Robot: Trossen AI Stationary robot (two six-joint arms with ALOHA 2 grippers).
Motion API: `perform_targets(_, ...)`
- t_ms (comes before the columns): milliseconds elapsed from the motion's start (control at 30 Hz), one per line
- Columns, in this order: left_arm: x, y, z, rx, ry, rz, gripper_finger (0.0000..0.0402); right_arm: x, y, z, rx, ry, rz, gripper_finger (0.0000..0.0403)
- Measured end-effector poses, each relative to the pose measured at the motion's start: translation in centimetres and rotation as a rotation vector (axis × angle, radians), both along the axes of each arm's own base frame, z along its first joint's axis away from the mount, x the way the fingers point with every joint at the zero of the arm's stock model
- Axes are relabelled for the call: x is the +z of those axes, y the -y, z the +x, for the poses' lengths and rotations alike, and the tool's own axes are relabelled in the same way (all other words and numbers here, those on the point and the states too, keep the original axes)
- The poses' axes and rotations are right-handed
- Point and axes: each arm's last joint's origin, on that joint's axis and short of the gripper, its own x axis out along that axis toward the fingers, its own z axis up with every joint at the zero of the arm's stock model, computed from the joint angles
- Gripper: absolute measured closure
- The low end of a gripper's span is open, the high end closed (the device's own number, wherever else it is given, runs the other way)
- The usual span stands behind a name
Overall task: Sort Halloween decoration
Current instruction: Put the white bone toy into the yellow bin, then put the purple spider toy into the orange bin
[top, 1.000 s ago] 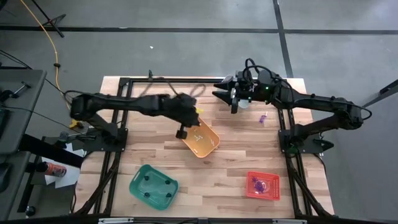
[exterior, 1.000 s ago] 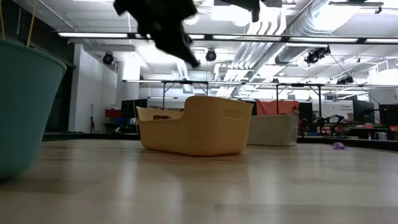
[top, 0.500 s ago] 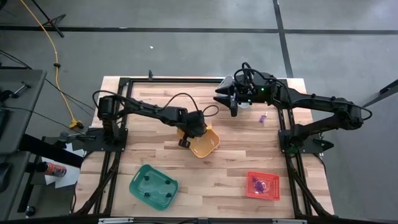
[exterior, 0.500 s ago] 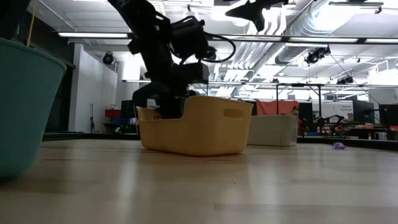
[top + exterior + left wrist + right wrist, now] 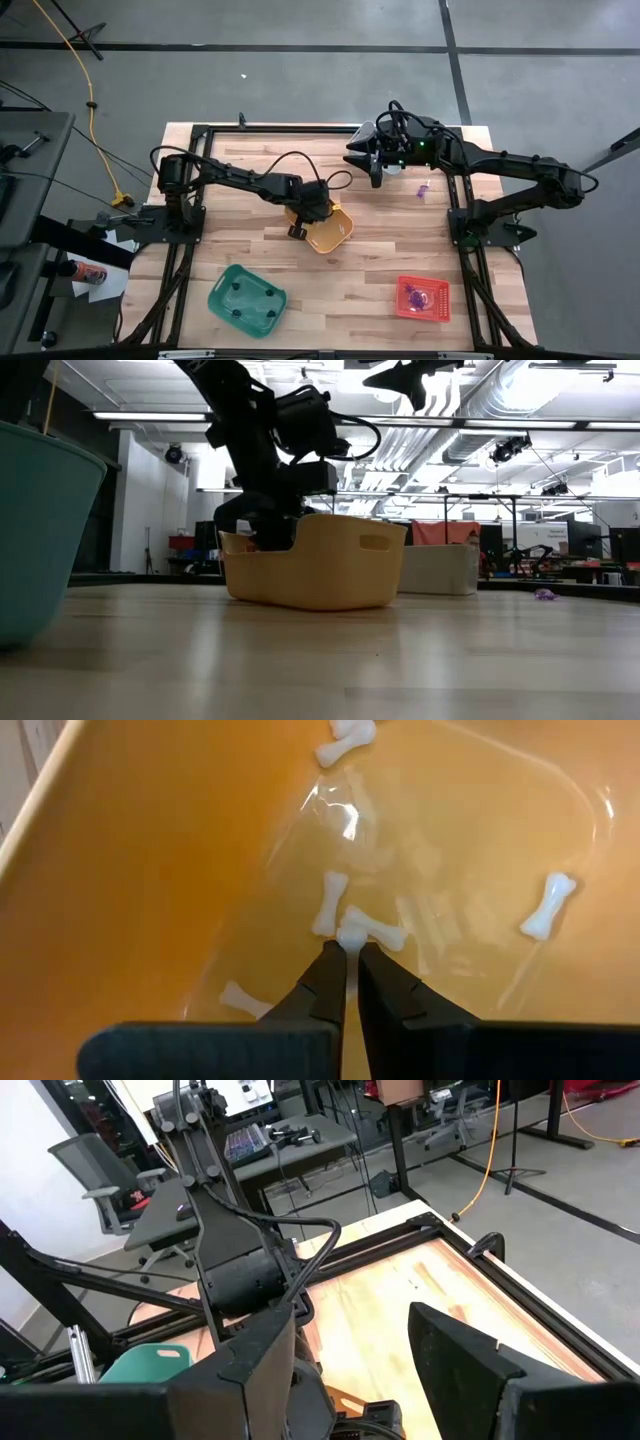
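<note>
My left gripper reaches down into the orange bin at its left end, and its fingers are almost closed on a small white bone trinket. Several more white bones lie on the bin floor. My right gripper hangs open and empty above the table's far right part. A purple trinket lies on the table to its right; it also shows in the low view. My left gripper pinches one end of a white bone trinket between its two fingertips. The fingers come from above, pointing down into the bin. The bone sits at or just above the bin floor, next to other bones; I cannot tell whether it rests there.
A green bin with black trinkets stands at the near left. A red bin with purple trinkets stands at the near right. A pale bin stands behind the orange one in the low view. Bare wood lies between the bins.
My left gripper has swung in and come down into the orange bin's left end, then stayed low there for the last half second. My right gripper has kept nearly still.
</note>
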Motion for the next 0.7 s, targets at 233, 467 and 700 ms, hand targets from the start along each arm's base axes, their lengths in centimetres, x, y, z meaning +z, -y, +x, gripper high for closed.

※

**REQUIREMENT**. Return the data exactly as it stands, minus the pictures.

**RESULT BELOW**.
Robot: Trossen AI Stationary robot (two six-joint arms with ALOHA 2 grippers).
Motion API: `perform_targets(_, ...)`
- t_ms (comes before the columns): milliseconds elapsed from the motion's start (control at 30 Hz), one per line
- Columns, in this order: left_arm: x, y, z, rx, ry, rz, gripper_finger (0.0000..0.0402); right_arm: x, y, z, rx, ry, rz, gripper_finger (0.0000..0.0403)
- Measured end-effector poses, each relative to the pose measured at the motion's start: translation in centimetres and rotation as a rotation vector (axis × angle, radians), both along the axes of each arm's own base frame, z along its first joint's axis away from the mount, x the way the fingers point with every joint at the zero of the arm's stock model
- Axes are relabelled for the call: x is the +z of those axes, y the -y, z the +x, for the poses' lengths and rotations alike, and the tool's own axes are relabelled in the same way (all other words and numbers here, those on the point and the states too, keep the original axes)
- The poses' axes and rotations are right-handed
- Point and axes: each arm's last joint's origin, on that joint's axis and short of the gripper, its own x axis out along that axis toward the fingers, its own z axis up with every joint at the zero of the arm's stock model, computed from the joint angles
- Gripper: absolute measured closure
- The low end of a gripper's span is open, the high end closed (the device's own number, wherever else it is given, runs the other way)
- The usual span stands behind a name
Overall task: Sort Halloween decoration
Current instruction: Put the white bone toy into the yellow bin, then put the purple spider toy into the orange bin
[top, 1.000 s ago] 
[exterior, 1.000 s ago] 
[top, 0.500 s ago] 
[exterior, 0.500 s ago] 
[top + exterior + left wrist + right wrist, now] 
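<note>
My left gripper reaches down into the orange bin at its left end, and its fingers are almost closed on a small white bone trinket. Several more white bones lie on the bin floor. My right gripper hangs open and empty above the table's far right part. A purple trinket lies on the table to its right; it also shows in the low view. My left gripper pinches one end of a white bone trinket between its two fingertips. The fingers come from above, pointing down into the bin. The bone sits at or just above the bin floor, next to other bones; I cannot tell whether it rests there.
A green bin with black trinkets stands at the near left. A red bin with purple trinkets stands at the near right. A pale bin stands behind the orange one in the low view. Bare wood lies between the bins.
My left gripper has swung in and come down into the orange bin's left end, then stayed low there for the last half second. My right gripper has kept nearly still.
</note>
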Motion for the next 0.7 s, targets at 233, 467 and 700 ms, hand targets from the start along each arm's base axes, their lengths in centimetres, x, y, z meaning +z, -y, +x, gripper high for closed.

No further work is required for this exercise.